Nevada’s Good News, Bad News Economy: Housing, Wages, and Woes

Nevada’s home foreclosure rate is still not a pretty picture.   The state still exceeds the national average.  This is not an argument to slather on the Doom and Gloom economic message with a trowel, but it is a cautionary item in the prolonged narrative of the effect of the housing bubble, and the continued pressure from low wage employment.

Nevada Foreclosure 4 2016One in every 702 properties is in some phase of foreclosure, with one in every 373 in Lyon County, one in every 448 in Nye County, one in every 468 in Churchill County, one in every 643 in Clark County, and one in every 657 in Elko County. [RealtyTrac]  Dismal as this may seem, it does represent an improvement over Nevada’s record breaking performance in 2008-2010. [LVSun] At the end of 2010 Las Vegas saw one in every 9 home receiving some form of default notice. [moneyCNN]

The good news:

“The December surge in foreclosure starts is not a cause for concern, as it comes from a previously existing supply of distressed properties,” said Andres Carbacho-Burgos, Senior Economist at Moody’s Analytics, which analyzes RealtyTrac foreclosure data to forecast foreclosure trends. “The national pool of distressed mortgages has not increased despite the surge in foreclosure filings.” [RealtyTrac]

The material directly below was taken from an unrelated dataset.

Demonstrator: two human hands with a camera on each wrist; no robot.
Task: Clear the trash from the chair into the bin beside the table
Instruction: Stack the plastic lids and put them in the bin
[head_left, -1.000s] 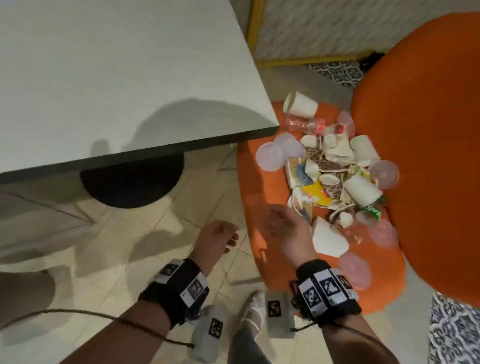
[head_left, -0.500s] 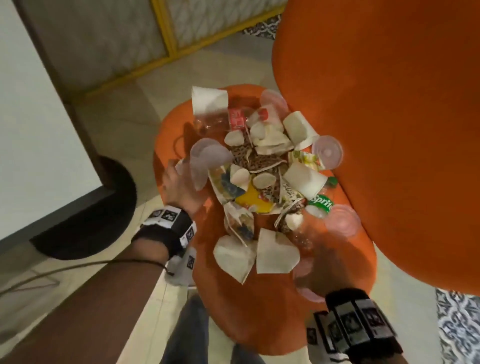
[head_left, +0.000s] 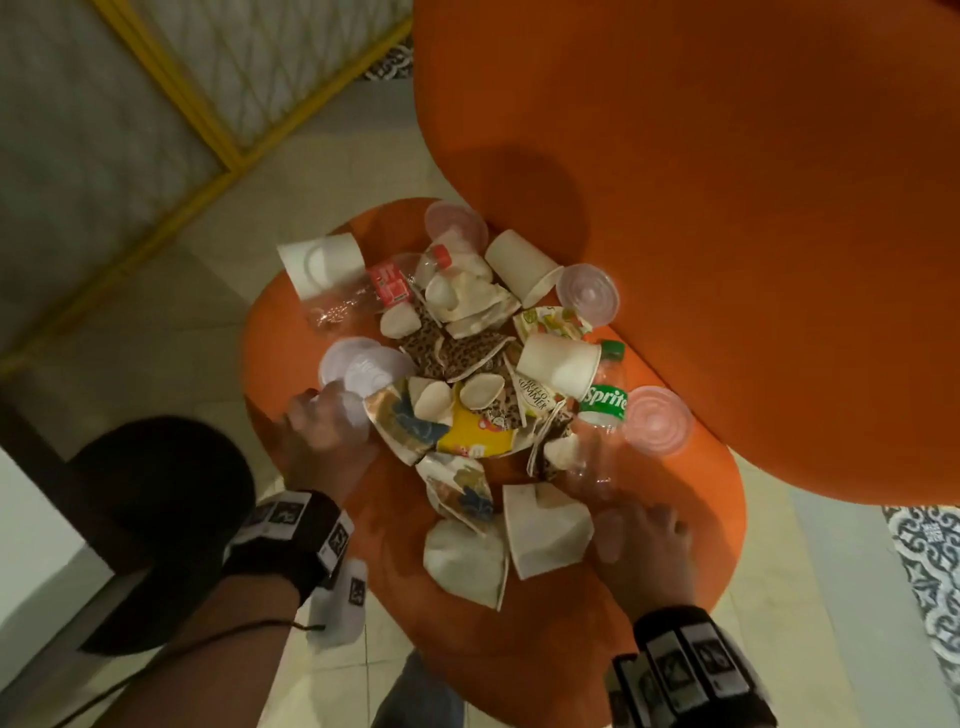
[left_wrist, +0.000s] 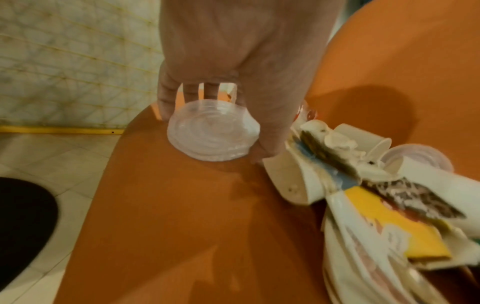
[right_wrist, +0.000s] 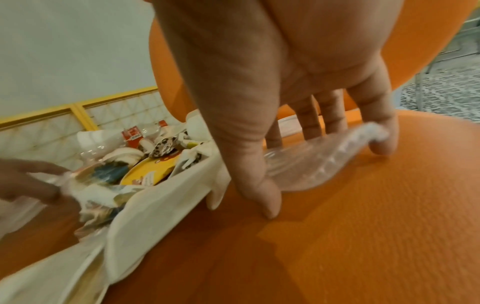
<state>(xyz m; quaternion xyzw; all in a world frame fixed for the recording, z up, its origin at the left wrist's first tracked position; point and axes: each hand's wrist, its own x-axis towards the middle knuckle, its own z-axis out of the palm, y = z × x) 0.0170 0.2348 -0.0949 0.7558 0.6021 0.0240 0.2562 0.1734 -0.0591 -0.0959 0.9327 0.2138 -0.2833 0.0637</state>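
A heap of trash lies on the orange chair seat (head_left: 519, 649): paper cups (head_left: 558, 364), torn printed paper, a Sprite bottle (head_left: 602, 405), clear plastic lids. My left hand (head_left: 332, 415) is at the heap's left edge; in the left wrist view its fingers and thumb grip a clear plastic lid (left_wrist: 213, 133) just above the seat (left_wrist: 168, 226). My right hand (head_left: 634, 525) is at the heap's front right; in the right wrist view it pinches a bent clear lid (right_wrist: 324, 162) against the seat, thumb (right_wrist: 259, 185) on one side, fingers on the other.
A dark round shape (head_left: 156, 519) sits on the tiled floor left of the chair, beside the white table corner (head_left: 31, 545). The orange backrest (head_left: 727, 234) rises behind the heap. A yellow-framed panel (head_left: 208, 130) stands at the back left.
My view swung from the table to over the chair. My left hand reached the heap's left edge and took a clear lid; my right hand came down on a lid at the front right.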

The astounding appetite of the Wall Street Casino for a supply of home mortgages to slice, dice, tranche, and securitize seems to have mellowed given that the “national pool of distressed mortgages” (of which Nevada contributed more than its share?) hasn’t increased.  National foreclosure statistics illustrate an effort to “clean up” previous backlogs.  So, if housing isn’t the big downer, what might be?

The Not So Good News: Nevada’s wage growth from 2007 to 2012 was a –6.5%.  Yes, that’s a minus sign in front of the percentage.  This is not the sort of chart that warms the hearth:

Nevada wage growth 2012 In short, whatever general wage growth there was between 2002 and 2008 was given back in the wake of the housing bubble collapse. The average weekly earnings of $835 in 2002 dribbled down to the average weekly earnings of $840 in 2012, a $5 increase in five years isn’t much to applaud.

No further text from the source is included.